THE TASK:
Look through the data below. Pick out the lines holding the string "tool".
══ STORED DATA ══
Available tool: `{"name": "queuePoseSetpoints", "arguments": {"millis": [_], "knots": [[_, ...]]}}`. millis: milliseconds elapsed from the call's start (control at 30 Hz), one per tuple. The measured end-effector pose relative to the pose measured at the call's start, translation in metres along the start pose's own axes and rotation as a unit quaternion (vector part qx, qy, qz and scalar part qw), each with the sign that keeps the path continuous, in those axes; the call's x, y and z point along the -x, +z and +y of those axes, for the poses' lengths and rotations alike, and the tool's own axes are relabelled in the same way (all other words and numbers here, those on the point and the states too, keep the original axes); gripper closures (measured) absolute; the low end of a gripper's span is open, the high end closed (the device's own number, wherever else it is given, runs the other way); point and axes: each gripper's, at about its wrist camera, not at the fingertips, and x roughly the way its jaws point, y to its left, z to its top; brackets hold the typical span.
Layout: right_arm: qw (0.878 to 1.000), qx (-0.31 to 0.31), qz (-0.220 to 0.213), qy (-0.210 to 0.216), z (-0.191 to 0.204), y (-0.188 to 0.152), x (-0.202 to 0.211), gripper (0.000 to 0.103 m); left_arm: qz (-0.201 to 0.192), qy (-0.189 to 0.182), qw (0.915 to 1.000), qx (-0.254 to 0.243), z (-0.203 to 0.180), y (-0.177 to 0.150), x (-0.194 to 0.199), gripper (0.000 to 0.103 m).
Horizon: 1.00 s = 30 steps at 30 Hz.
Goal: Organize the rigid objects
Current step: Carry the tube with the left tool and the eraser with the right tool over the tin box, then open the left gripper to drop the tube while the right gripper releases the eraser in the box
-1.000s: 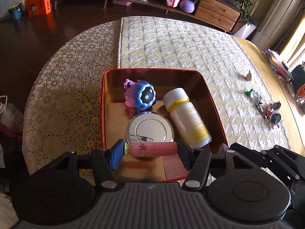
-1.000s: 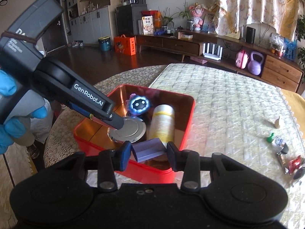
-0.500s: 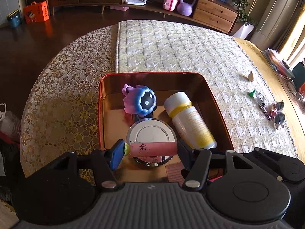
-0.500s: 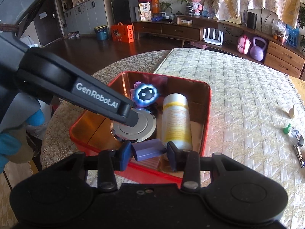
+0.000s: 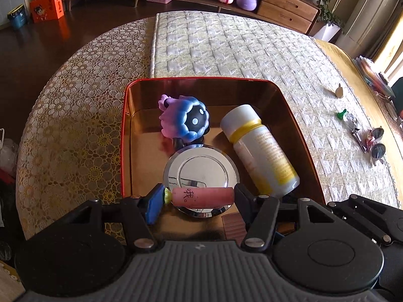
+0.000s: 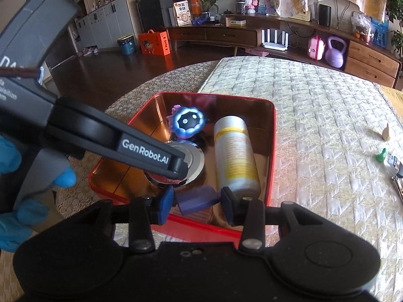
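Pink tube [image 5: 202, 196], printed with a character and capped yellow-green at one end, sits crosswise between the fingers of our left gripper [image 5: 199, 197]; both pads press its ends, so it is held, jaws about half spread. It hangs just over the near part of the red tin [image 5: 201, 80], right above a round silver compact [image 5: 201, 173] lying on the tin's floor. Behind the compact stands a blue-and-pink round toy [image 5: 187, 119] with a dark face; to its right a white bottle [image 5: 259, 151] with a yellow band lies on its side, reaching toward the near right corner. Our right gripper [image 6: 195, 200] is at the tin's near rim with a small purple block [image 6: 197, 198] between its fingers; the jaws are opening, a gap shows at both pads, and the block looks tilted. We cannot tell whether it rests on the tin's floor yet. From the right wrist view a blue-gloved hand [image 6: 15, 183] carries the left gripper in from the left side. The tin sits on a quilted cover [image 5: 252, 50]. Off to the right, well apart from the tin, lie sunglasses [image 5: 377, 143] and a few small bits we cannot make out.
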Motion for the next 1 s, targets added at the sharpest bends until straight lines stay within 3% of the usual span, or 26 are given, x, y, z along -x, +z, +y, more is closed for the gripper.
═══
TASK OUTPUT:
Available tool: `{"name": "queuePoseSetpoints", "arguments": {"millis": [_], "knots": [[_, ...]]}}`. millis: milliseconds elapsed from the call's start (control at 30 Hz), one per tuple. The measured end-effector pose relative to the pose measured at the call's start, translation in metres along the start pose's own axes and rotation as a unit quaternion (vector part qx, qy, qz and scalar part qw), each with the sign that keeps the path continuous, in those axes; the call's x, y and z point along the -x, +z and +y of those axes, for the poses' lengths and rotations alike, and the tool's own axes are relabelled in the same way (all other words and numbers here, those on the point and the states too, keep the original axes); gripper closures (measured) absolute; the low end of a gripper's span is open, the high end closed (the device's own number, wherever else it is given, runs the other way); point and axes: each gripper's, at about its wrist camera, not at the fingertips, and x roughly the way its jaws point, y to its left, z to its top; brackets hold the typical span.
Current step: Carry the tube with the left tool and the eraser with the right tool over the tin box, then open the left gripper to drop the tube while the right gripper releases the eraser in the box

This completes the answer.